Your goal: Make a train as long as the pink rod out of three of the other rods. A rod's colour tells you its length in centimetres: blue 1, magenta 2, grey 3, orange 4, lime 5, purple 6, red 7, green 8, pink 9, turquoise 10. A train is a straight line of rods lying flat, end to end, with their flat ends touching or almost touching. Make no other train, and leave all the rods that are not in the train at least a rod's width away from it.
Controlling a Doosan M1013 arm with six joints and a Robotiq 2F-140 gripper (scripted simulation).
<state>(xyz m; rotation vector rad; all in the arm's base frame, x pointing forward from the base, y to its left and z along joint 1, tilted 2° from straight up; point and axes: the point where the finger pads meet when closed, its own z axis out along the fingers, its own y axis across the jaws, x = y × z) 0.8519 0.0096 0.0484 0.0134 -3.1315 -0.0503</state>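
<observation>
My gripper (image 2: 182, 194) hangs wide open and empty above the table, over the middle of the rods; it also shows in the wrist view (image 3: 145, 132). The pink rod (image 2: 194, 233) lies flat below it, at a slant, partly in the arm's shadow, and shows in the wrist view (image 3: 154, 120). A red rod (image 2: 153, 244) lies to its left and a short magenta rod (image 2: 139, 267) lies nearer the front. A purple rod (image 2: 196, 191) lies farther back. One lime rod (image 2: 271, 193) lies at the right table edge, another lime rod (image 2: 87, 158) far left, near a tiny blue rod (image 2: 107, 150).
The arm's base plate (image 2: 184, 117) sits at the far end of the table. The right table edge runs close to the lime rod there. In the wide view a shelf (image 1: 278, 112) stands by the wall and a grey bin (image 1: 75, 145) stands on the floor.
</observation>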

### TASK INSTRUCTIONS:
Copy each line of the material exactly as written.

### RESULT FOR THIS EXERCISE:
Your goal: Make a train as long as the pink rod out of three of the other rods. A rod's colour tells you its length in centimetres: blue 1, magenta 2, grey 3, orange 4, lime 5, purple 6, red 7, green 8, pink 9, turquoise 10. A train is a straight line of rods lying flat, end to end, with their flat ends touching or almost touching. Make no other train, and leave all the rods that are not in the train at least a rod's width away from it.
Controlling a Doosan M1013 arm with six joints and a Robotiq 2F-140 gripper (scripted simulation).
<state>(xyz m; rotation vector rad; all in the arm's base frame, x pointing forward from the base, y to its left and z along joint 1, tilted 2° from straight up; point and axes: the point where the finger pads meet when closed, its own z axis out along the fingers, its own y axis across the jaws, x = y × z) 0.8519 0.0096 0.0484 0.0134 -3.1315 -0.0503</state>
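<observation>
My gripper (image 2: 182, 194) hangs wide open and empty above the table, over the middle of the rods; it also shows in the wrist view (image 3: 145, 132). The pink rod (image 2: 194, 233) lies flat below it, at a slant, partly in the arm's shadow, and shows in the wrist view (image 3: 154, 120). A red rod (image 2: 153, 244) lies to its left and a short magenta rod (image 2: 139, 267) lies nearer the front. A purple rod (image 2: 196, 191) lies farther back. One lime rod (image 2: 271, 193) lies at the right table edge, another lime rod (image 2: 87, 158) far left, near a tiny blue rod (image 2: 107, 150).
The arm's base plate (image 2: 184, 117) sits at the far end of the table. The right table edge runs close to the lime rod there. In the wide view a shelf (image 1: 278, 112) stands by the wall and a grey bin (image 1: 75, 145) stands on the floor.
</observation>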

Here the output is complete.